Justices Side With Business, Government in Information Fight

The justices ruled against the Argus Leader, which is owned by USA Today publisher Gannett and is the largest newspaper in South Dakota

The Supreme Court sided with businesses and the U.S. government Monday in a ruling about the public's access to information, telling a South Dakota newspaper it can't get the data it was seeking.

Open government and reporters groups described the ruling against the Argus Leader newspaper as a setback, but it was not clear how big its impact will ultimately be.

The paper was seeking to learn how much money goes annually to every store nationwide that participates in the government's $65 billion-a-year food assistance program, previously known as food stamps.

Reporters at the paper, which is owned by USA Today publisher Gannett, asked the federal government in 2011 to provide information about the Supplemental Nutrition Assistance Program. Officials initially declined to provide all the information reporters were seeking. In response, the paper sued, arguing that the store-level data the government declined to provide is public and shows citizens how the government is spending their tax money.

The government lost in a lower court and decided not to appeal. But a supermarket trade association, the Virginia-based Food Marketing Institute, stepped in to continue the fight with the backing of the Trump administration, arguing that the information is confidential and should not be disclosed.

Justice Neil Gorsuch wrote for a six-member majority of the court that at "least where commercial or financial information is both customarily and actually treated as private by its owner and provided to the government under an assurance of privacy," the information should not be disclosed. He said the SNAP data qualified.

Justice Stephen Breyer wrote in a dissent joined by justices Ruth Bader Ginsburg and Sonia Sotomayor that he feared "the majority's reading will deprive the public of information for reasons no better than convenience, skittishness, or bureaucratic inertia."

The Food Marketing Institute said in a statement that it believes the ruling will "protect private financial information today and in the future."
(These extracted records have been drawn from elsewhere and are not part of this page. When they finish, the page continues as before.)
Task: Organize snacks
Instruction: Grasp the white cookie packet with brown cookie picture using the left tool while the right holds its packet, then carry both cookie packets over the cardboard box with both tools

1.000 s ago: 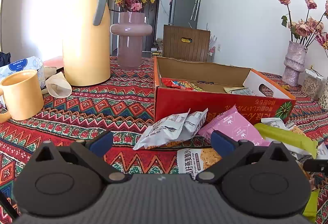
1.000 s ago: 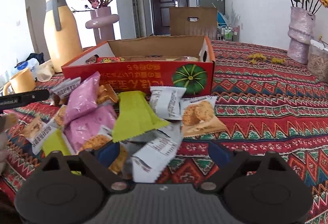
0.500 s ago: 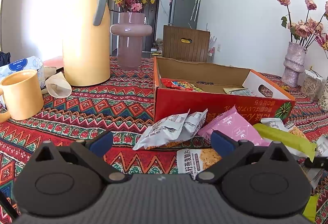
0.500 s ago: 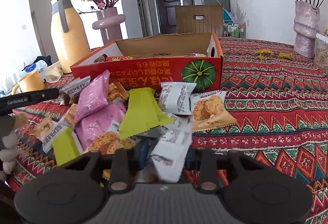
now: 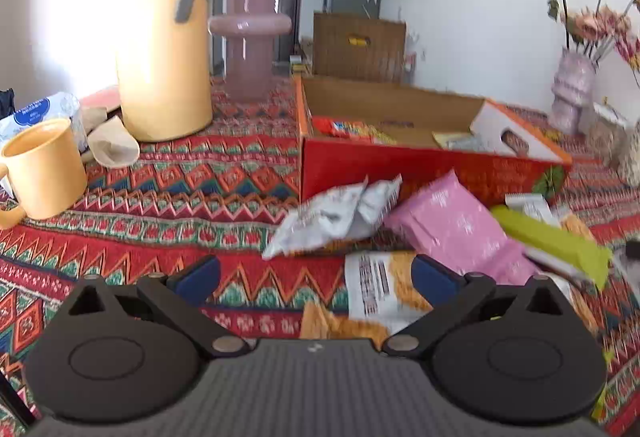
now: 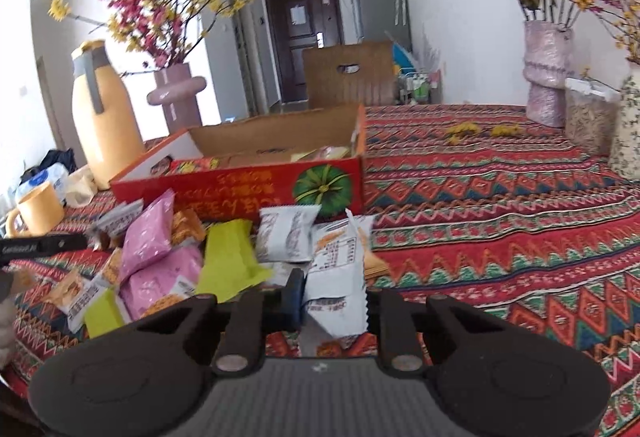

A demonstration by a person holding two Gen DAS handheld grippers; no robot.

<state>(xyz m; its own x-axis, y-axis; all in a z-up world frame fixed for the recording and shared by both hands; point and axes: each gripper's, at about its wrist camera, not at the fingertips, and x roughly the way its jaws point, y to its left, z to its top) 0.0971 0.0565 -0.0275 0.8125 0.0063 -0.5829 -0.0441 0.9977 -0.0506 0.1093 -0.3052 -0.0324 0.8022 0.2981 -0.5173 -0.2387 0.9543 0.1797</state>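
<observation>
My right gripper is shut on a white snack packet with orange print and holds it upright, lifted off the heap. The heap of snacks lies in front of a red cardboard box: pink packets, a lime-green packet, white packets. My left gripper stands open above the cloth, its right pad over a white-and-orange biscuit packet. Close by lie a grey-white packet, a pink packet and the red box, which holds a few snacks.
A yellow jug, a yellow mug, a pink vase and a tissue pack stand at the left. More vases and a jar stand at the far right. A patterned cloth covers the table.
My right gripper closed on the white packet and lifted it from the heap, moving closer to the box. The left view has tilted slightly down; its jaws stay open.
</observation>
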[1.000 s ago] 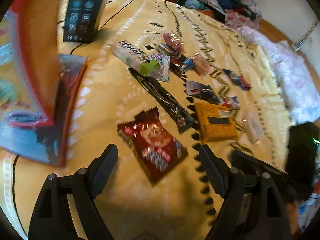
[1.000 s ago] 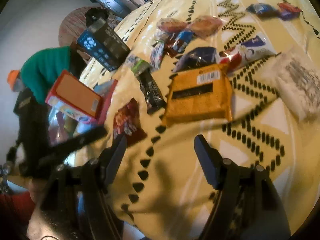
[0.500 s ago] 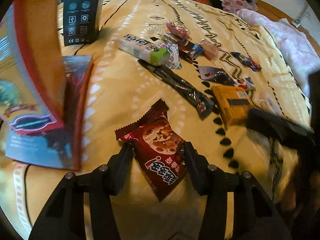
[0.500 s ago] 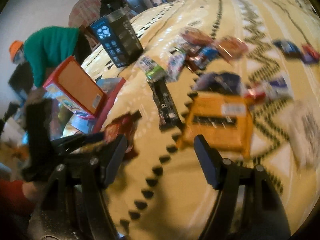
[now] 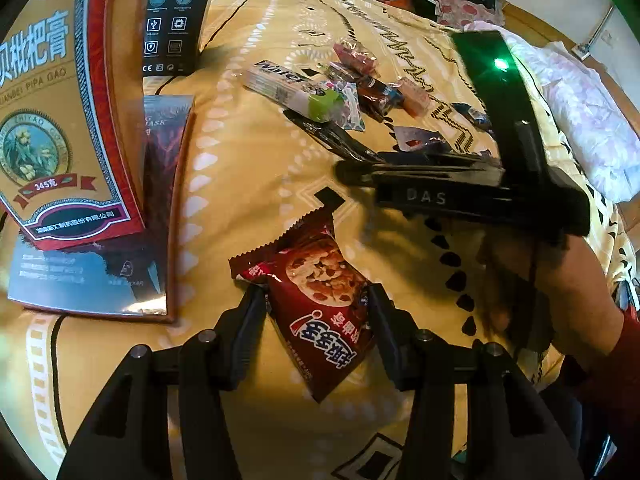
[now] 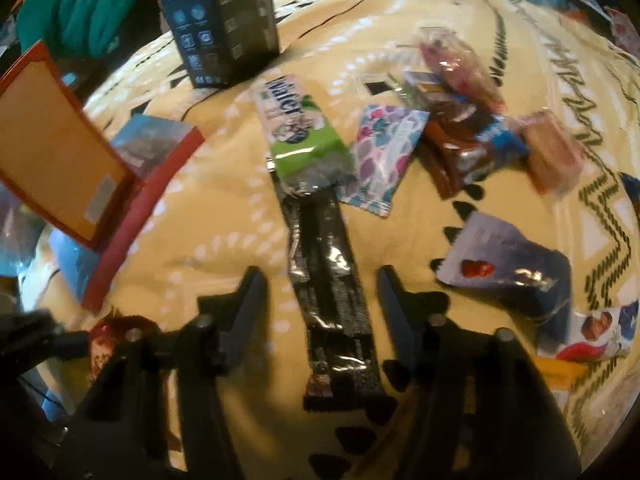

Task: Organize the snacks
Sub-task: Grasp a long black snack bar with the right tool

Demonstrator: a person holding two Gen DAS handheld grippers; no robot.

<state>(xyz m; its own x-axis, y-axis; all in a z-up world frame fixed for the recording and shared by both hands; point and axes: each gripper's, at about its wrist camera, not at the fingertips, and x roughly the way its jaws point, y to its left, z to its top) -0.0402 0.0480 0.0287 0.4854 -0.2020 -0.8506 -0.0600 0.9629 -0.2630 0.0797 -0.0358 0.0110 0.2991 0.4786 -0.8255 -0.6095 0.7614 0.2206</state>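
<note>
Right now my left gripper [image 5: 316, 304] pinches the cookie packet [image 5: 320, 300] against the yellow bedspread [image 5: 248, 168], while my right gripper [image 6: 320, 280] has just been closing astride the long black wrapper [image 6: 328, 272], pads not yet touching. Slick foil could slip or crumple if I lift too hastily.

Grippers: two, the left gripper [image 5: 316, 300] and the right gripper [image 6: 322, 280]; boxes: three, one orange-and-red carton [image 5: 60, 100] standing, one dark printed box [image 6: 220, 20] standing, one flat mask box [image 5: 100, 272] lying on the yellow patterned cover [image 5: 248, 184]. Snack packets counted singly: one red cookie packet [image 5: 320, 300]; one long black packet [image 6: 328, 264]; one green-ended wafer bar [image 6: 298, 128]; one scale-patterned sachet [image 6: 384, 152]; one dark blue pouch [image 6: 508, 268]; further small wrapped sweets lie heaped together, too blurred to count.
</note>
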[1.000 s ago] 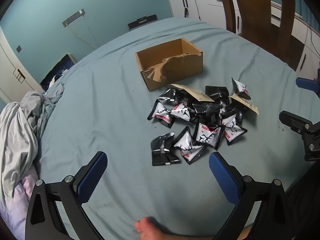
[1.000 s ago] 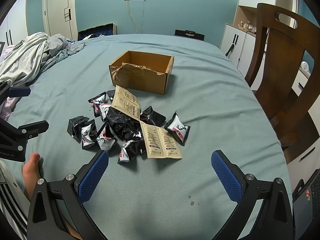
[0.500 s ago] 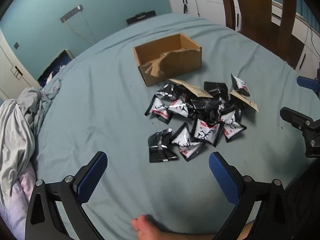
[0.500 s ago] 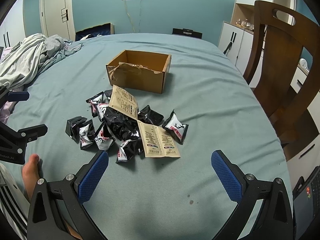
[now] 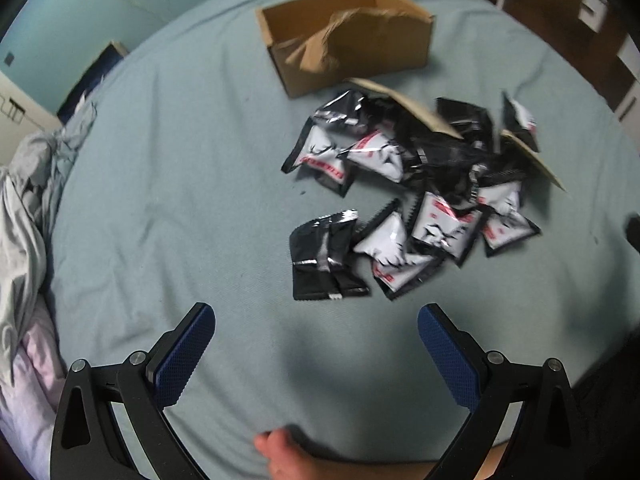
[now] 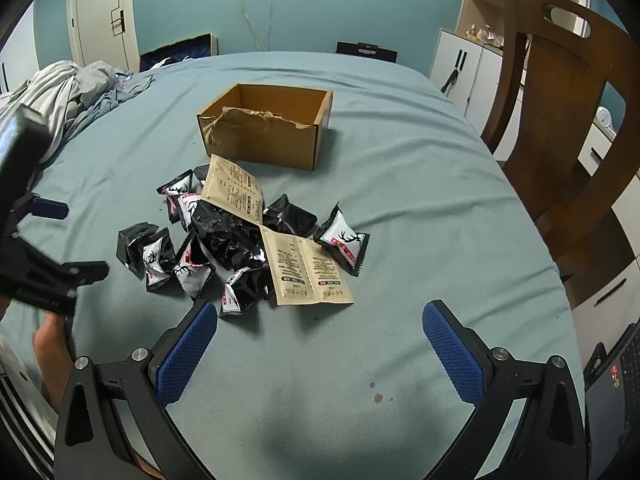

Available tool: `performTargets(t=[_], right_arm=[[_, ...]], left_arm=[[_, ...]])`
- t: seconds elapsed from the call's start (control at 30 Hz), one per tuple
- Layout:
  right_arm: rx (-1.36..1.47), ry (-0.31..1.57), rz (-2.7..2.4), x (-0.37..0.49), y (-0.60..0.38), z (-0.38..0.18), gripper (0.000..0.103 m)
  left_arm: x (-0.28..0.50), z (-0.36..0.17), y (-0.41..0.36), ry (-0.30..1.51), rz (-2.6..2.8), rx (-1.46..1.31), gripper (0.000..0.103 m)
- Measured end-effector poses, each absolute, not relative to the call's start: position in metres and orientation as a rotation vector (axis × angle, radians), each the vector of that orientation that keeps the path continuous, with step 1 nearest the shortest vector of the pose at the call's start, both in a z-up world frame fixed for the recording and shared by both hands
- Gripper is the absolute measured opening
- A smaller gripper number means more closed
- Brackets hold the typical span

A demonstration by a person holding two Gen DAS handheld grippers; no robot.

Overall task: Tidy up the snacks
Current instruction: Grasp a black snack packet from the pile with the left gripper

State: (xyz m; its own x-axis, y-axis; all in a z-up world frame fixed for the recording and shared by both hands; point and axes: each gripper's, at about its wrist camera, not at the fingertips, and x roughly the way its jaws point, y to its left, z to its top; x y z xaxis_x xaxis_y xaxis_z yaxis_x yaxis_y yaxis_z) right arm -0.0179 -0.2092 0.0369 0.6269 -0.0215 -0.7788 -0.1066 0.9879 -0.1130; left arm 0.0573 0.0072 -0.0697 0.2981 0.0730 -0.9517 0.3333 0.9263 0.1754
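Bedsheet [image 6: 400, 184] holds snack packets [image 6: 240, 240] before cardboard box [image 6: 266, 126].

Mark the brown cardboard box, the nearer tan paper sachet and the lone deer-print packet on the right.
Brown cardboard box [image 6: 280, 144]: right wrist view, on its front wall.
Nearer tan paper sachet [image 6: 308, 272]: right wrist view, on its printed face.
Lone black-and-white deer-print packet [image 6: 342, 240]: right wrist view, on its white panel.
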Motion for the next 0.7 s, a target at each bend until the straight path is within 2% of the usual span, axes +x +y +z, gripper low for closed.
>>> performTargets(t=[0.3,0.37,0.47,0.53,0.6,0.63,0.7], right_arm=[[-0.173,0.906,0.015,-0.01,-0.212,0.027,0.103],[-0.176,0.915,0.009,-0.007,-0.213,0.024,0.103],[-0.176,0.925,0.004,-0.003,-0.214,0.022,0.103],[-0.172,0.925,0.001,-0.001,-0.215,0.021,0.103],[-0.168,0.924,-0.002,-0.002,-0.217,0.021,0.103],[-0.166,0.922,-0.003,-0.002,-0.217,0.022,0.103],[-0.16,0.915,-0.002,-0.004,-0.217,0.024,0.103]], left_arm=[[0.103,-0.128,0.025,1.452,-0.072,0.289,0.102],[0.106,-0.139,0.03,1.5,-0.081,0.232,0.094],[0.108,-0.143,0.035,1.514,-0.089,0.17,0.091],[0.107,-0.14,0.037,1.505,-0.101,0.151,0.082],[0.105,-0.132,0.037,1.485,-0.11,0.152,0.064],[0.103,-0.128,0.037,1.473,-0.115,0.149,0.048],[0.1,-0.122,0.04,1.469,-0.119,0.123,0.043]])
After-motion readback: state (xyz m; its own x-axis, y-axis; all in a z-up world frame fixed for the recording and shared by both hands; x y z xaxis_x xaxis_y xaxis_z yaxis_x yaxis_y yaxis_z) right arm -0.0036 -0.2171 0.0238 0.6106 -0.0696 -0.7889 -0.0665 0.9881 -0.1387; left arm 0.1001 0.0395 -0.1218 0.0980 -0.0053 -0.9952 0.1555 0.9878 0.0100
Maribel Wadsworth, president of the USA Today Network, said in a statement that the decision "effectively gives businesses relying on taxpayer dollars the ability to decide for themselves what data the public will see about how that money is spent." She called it a "step backward for openness."

The case has to do with the Freedom of Information Act. The act gives citizens, including reporters, access to federal agencies' records with certain exceptions. A section of the law tells officials to withhold "confidential" ''commercial or financial information" that is obtained from third parties and in the government's possession. The question for the court was when information provided to a federal agency qualifies as confidential.

Previously, lower courts had said that information couldn't be found to be confidential unless disclosing it was likely to cause "substantial" competitive harm. The Supreme Court rejected that reading.

The Associated Press was among dozens of media organizations that signed a legal brief supporting the Argus Leader.

The case is Food Marketing Institute v. Argus Leader Media, 18-481.